Source material -

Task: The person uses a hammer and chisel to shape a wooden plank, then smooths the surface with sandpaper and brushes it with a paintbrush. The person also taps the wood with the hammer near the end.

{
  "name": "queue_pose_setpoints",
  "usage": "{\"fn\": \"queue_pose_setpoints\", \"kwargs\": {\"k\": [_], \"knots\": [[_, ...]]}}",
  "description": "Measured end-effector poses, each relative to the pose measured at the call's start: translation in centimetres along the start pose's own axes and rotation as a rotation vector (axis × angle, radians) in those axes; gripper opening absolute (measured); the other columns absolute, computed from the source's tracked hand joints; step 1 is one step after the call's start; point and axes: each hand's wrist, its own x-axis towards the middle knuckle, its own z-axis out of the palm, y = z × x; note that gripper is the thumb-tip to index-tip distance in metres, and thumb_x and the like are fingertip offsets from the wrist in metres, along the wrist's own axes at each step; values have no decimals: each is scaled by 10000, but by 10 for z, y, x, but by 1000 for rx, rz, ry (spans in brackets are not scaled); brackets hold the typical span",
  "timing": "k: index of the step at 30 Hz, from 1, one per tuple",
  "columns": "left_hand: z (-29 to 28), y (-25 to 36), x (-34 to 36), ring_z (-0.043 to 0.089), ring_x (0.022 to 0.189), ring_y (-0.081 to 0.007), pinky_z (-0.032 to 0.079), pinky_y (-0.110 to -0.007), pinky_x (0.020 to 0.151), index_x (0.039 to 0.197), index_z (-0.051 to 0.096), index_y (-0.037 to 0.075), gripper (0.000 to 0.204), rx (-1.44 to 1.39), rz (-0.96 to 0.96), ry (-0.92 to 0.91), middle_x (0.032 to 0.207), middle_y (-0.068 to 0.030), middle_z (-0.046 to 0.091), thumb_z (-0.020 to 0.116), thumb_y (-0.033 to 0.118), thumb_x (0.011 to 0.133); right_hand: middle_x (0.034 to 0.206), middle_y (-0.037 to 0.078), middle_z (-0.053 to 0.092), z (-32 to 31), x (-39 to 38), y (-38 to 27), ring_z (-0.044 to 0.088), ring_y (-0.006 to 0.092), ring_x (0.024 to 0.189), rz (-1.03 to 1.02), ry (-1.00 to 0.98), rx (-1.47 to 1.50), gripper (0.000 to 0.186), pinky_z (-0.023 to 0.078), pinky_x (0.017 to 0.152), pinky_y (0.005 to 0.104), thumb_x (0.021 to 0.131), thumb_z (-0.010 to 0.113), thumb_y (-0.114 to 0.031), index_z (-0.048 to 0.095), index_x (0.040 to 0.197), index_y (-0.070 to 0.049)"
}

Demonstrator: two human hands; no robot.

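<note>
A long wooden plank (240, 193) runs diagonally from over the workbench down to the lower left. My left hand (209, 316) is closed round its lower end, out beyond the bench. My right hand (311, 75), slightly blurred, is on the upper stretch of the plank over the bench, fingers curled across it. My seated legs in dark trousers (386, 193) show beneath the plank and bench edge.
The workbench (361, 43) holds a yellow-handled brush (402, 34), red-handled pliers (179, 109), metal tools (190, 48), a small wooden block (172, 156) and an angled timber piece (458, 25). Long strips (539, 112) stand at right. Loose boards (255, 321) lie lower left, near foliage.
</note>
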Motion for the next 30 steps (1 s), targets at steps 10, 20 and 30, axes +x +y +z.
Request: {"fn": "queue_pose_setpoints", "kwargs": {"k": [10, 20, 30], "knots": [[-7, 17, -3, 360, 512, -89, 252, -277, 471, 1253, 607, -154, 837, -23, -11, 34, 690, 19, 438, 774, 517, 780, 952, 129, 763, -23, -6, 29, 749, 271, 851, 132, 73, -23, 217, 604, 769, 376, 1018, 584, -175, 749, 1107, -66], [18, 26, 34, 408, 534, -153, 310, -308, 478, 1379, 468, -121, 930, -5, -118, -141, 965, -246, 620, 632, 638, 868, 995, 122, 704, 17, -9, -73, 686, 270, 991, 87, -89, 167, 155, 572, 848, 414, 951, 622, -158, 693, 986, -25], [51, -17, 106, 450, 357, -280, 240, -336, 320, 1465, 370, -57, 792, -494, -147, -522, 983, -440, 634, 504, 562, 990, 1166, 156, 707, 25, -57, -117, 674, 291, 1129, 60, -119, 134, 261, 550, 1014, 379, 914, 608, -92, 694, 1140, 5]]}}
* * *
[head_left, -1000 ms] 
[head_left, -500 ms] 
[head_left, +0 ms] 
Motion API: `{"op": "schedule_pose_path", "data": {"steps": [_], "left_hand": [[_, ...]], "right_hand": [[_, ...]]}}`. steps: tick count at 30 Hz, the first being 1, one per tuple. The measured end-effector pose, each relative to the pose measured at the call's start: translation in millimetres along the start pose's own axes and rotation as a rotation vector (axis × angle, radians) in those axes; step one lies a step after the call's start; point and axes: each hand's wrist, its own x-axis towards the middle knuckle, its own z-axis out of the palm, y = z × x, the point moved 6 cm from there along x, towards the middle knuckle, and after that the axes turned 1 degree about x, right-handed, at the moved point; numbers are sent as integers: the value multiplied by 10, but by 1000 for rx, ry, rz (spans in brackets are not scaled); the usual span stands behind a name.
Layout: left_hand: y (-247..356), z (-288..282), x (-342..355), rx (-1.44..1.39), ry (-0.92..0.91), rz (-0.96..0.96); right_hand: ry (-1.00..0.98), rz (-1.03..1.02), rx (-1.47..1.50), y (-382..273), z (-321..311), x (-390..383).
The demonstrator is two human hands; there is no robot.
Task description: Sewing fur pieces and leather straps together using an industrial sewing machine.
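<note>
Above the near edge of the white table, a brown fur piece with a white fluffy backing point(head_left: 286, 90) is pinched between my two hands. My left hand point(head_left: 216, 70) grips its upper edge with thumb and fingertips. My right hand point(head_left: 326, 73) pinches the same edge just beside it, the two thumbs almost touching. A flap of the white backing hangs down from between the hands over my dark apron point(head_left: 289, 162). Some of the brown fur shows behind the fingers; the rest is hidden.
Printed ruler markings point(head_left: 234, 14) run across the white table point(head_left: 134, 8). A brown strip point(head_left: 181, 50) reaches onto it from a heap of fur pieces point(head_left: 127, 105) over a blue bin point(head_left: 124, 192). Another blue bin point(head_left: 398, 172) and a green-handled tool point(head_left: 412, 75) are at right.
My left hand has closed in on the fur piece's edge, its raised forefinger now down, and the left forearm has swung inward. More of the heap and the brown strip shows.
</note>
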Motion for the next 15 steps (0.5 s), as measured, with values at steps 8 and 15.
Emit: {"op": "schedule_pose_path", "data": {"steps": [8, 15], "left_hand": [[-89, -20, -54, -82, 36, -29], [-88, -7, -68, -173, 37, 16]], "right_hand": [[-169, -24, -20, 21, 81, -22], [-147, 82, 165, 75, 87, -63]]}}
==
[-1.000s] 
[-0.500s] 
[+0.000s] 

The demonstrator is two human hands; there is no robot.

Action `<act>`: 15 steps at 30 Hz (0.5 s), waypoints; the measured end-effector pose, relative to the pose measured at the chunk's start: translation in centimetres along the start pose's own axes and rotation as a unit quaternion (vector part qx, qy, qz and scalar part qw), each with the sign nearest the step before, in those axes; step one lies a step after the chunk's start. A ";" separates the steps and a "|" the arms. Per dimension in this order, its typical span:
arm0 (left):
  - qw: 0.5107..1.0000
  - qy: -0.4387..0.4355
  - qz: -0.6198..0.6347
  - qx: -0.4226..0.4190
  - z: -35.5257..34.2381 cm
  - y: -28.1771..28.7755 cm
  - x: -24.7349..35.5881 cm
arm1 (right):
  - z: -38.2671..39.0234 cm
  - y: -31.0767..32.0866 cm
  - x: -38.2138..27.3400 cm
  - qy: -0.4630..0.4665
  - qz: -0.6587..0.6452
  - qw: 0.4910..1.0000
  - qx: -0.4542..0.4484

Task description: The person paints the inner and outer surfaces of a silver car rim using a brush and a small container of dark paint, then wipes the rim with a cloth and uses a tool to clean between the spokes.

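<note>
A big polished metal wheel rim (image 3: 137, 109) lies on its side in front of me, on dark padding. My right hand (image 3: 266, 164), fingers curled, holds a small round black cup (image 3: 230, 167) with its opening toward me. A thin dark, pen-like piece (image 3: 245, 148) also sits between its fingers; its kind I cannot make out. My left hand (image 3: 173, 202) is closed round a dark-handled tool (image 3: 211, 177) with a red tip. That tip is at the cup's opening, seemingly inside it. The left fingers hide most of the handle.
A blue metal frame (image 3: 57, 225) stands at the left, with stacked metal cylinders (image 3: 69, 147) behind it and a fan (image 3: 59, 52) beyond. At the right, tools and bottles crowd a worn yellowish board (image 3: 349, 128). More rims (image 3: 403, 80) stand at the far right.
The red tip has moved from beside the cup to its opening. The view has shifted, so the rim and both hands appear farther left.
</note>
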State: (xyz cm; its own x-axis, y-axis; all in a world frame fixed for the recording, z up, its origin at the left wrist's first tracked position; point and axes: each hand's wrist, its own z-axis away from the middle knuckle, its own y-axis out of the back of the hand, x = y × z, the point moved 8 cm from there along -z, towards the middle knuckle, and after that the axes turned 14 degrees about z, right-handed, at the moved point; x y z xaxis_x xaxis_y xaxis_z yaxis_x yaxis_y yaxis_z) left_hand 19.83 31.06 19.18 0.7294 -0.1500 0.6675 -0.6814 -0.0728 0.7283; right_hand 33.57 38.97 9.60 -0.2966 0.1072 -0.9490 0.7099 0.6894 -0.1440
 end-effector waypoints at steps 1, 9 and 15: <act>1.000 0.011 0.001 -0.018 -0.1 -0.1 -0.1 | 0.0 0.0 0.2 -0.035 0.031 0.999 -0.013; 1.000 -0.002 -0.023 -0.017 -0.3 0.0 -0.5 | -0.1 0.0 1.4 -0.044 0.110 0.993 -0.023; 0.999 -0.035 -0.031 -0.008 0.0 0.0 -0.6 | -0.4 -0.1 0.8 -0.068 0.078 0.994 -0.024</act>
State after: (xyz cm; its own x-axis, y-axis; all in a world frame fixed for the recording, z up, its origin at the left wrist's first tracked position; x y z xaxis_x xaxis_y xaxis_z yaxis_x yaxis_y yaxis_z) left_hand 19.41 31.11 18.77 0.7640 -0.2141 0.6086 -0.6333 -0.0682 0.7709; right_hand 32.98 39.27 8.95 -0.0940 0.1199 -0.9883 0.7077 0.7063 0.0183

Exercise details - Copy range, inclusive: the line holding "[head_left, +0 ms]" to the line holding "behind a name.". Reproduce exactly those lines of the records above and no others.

The completed task -
[head_left, +0 ms] 
Motion API: `{"op": "schedule_pose_path", "data": {"steps": [_], "left_hand": [[_, ...]], "right_hand": [[_, ...]]}}`. steps: tick count at 30 Hz, the first being 1, one per tuple. The measured end-effector pose, each relative to the pose measured at the call's start: translation in millimetres along the start pose's own axes and rotation as a rotation vector (axis × angle, radians) in those axes; step one lies a step after the call's start; point and axes: each hand's wrist, its own x-axis towards the middle knuckle, its own z-axis out of the palm, y = z × x, the point moved 6 cm from there along x, towards the middle knuckle, and after that the axes turned 1 degree about x, right-handed, at the moved point; numbers are sent as integers: the value multiplied by 10, but by 1000 for rx, ry, rz (spans in brackets are not scaled); the usual span stands behind a name.

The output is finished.